Putting the silver rings in place so I can activate the statue of Odin (offscreen).
     
In any event, the statue gave me the sword, and I set sail for the final island. The brief endgame animation shows Heimdall crossing a bridge. Then, for some reason, his body disappears and his disembodied head floats over the bridge for a few seconds, and then you get the final screen at the top of this entry.
     
Is this supposed to depict Heimdall taking his place as guardian of the bifrost? That's not a very rainbow-y bridge.
      
In the end, Heimdall was an attractive but empty game with poor RPG mechanics, probably destined for the high 20s on the GIMLET. Let's see:
      
  • 2 points for the game world. I wish I could praise it for the Norse theme, but it hardly makes use of it. None of the little inventory quests that Heimdall has to solve draw from Norse mythology, and the backstory isn't really referenced during the game. What's there is mostly a little goofy, starting with naming the main character "Heimdall" in the first place, since his story has nothing to do with the god's official bio.
     
I guess this game map is supposed to be Asgard, but it's just a bunch of islands like the previous two maps. It's not even clear how I'm transitioning from one world to the next.
     
  • 2 points for character creation and development. There is no creation. There are a couple of methods of development (increasing attributes), but it doesn't have a measurable effect on the game. 83% of the party members don't matter since Heimdall is capable of achieving all tasks.
      
My character levels and attributes towards the end of the game.
     
  • 1 point for NPC interaction. "NPCs" are occasional characters who you give things to let you pass. You don't really learn anything about the world from them.
  • 4 points for encounters and foes. There are maybe 8 different enemy types in the game, some harder than others, but you don't really adopt different strategies against them. Other "encounters" are mostly about solving inventory puzzles, which the game at least does competently, if not memorably.
      
Despite the game's rhetoric, the sorcerer wasn't notably hard.
     
  • 2 points for magic and combat. "Magic" is just the use of spell scrolls. Combat only has a few options and no real tactics.

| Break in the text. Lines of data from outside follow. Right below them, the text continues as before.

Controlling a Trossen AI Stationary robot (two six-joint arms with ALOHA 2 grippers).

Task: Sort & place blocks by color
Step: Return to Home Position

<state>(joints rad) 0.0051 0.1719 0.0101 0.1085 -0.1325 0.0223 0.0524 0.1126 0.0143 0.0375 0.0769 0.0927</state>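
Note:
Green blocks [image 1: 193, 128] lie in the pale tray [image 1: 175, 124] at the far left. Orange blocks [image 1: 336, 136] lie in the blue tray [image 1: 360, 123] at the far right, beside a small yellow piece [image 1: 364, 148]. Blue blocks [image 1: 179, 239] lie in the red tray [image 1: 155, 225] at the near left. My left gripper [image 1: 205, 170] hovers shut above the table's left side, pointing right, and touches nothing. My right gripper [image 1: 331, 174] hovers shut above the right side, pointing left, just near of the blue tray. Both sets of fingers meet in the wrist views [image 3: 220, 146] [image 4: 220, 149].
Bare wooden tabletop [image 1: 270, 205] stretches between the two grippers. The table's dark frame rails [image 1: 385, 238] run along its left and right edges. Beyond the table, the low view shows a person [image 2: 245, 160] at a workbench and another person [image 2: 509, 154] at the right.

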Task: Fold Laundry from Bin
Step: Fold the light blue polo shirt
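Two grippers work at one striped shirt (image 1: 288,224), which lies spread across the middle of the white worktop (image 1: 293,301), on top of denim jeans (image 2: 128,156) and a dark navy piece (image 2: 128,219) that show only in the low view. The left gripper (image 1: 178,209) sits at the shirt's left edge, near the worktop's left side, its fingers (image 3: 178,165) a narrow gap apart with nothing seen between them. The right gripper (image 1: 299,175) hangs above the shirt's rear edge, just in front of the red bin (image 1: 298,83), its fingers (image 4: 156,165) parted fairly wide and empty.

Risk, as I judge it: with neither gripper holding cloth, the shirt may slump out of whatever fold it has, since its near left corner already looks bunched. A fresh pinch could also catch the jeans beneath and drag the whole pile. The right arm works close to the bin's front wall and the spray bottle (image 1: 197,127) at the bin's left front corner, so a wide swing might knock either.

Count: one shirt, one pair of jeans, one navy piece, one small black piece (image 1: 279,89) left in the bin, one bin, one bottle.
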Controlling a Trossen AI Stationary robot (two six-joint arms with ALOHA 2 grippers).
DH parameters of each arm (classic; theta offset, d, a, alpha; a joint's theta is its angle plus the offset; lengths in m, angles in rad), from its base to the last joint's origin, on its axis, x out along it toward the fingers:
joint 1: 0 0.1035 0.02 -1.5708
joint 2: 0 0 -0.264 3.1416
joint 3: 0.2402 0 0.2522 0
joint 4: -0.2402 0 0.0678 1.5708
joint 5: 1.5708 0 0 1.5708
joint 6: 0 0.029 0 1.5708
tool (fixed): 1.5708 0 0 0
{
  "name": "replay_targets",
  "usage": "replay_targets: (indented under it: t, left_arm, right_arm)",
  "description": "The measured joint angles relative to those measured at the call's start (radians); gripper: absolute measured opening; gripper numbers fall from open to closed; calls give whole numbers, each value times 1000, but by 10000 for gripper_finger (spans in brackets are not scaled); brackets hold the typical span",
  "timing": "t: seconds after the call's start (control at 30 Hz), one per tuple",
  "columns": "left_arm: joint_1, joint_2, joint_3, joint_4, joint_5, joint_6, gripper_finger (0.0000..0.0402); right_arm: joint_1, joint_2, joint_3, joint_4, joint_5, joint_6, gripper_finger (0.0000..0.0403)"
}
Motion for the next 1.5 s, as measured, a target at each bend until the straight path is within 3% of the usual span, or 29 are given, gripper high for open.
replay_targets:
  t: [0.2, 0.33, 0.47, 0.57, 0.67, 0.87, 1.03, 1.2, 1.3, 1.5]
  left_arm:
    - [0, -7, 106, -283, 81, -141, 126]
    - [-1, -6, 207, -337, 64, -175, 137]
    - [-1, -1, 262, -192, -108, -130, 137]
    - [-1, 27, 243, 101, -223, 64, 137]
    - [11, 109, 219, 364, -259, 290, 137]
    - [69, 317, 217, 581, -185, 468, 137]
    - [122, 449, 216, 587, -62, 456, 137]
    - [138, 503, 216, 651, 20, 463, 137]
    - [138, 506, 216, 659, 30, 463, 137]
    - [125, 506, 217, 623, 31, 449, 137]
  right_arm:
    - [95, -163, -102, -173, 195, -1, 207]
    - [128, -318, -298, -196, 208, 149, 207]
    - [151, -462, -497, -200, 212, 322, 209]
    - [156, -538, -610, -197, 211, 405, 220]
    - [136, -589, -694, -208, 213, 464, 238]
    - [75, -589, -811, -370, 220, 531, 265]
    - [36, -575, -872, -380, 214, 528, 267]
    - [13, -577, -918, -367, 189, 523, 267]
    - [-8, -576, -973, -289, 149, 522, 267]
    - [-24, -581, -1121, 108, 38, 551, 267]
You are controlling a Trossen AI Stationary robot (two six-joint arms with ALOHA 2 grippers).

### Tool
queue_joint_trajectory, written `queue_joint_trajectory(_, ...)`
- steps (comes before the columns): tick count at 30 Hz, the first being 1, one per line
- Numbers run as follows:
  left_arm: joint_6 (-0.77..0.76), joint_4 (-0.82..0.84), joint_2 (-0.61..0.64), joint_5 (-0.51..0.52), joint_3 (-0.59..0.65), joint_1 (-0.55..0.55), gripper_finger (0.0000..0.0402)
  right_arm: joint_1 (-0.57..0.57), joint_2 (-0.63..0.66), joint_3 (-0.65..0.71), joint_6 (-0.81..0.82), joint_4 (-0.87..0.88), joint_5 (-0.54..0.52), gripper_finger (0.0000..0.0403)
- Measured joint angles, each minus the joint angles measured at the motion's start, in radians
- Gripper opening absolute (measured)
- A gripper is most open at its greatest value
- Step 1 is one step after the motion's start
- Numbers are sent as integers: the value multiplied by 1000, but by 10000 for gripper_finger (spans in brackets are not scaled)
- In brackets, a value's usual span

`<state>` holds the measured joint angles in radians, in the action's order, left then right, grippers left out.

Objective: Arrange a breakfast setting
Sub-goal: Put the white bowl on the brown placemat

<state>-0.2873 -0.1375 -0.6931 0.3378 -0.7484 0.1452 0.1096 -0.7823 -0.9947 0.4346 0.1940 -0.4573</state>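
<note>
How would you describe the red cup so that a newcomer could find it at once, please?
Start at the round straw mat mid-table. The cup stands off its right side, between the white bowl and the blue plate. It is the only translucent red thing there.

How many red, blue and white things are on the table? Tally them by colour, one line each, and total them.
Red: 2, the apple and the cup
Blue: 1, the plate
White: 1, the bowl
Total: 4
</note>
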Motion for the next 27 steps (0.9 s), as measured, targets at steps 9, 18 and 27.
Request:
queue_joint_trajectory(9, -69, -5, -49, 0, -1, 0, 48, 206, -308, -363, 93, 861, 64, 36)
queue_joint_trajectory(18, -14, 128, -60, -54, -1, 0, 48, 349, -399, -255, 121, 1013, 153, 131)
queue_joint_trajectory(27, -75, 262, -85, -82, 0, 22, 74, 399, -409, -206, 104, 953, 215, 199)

  • 4 points for equipment. You find a series of weapon upgrades throughout the game. There is no armor and no wearable items. Almost everything else that isn't a puzzle item is a spell scroll or something to sell. I give the game credit for a nice text description of each item, making it clear (among other things) which weapons are the best. But managing inventory with limited slots was a pain, and it was too hard to tell when I could safely get rid of something. I ended the game with about 20 excess keys, plus a handful of charms, circlets, and rings that I guess were supposed to be sold.
      
In-game textual descriptions of items are still rare in the era, so I have to applaud any game that includes them.
      
  • 2 points for the economy. The game might as well have not had one. Except for a single potion and some occasional food, there's hardly anything useful to buy, and stores are too few and far between to be convenient anyway.
  • 2 points for a main quest with no branches, options, or alternatives.
     
A step on the main quest.
     
  • 4 points for graphics, sound, and interface. It gets all of those for reasonably good graphics and competent sound effects. The interface is clunky and joyless throughout. Those who appreciate music more than I do might add a couple points for the rock soundtrack.
     
The game's graphical vignettes are a definite strength. It just needed better RPG mechanics.
      
  • 3 points for gameplay. Though there would be no reason to replay it, and it's far too easy, it at least ends quickly and offers some minor nonlinearity in the order you explore the islands.

That gives us a final score of 26 to which I will begrudgingly add 2 points for the entertaining minigames during the introduction. These were more interesting than anything else in the game.
      
      
Probably because of delayed distribution in the U.S., Computer Gaming World didn't get around to reviewing it until January 1993. The title of the review, by Allen Greenberg, is "The God's Namesake Must Be Crazy: Virgin's Heimdall." I call this out because CGW is attributing the game to it's U.S. distributor rather than its developer (The 8th Day) or the U.K. publisher (Core Design) that presumably had some input into its creation. I haven't paid enough attention to similar titles to know if this was common practice, ignorance on CGW's part in this one case, or evidence of a systematic confusion between developer, publisher, and foreign distributor. I was similarly confused myself earlier in my career, but I'm not a for-profit game magazine that should know better.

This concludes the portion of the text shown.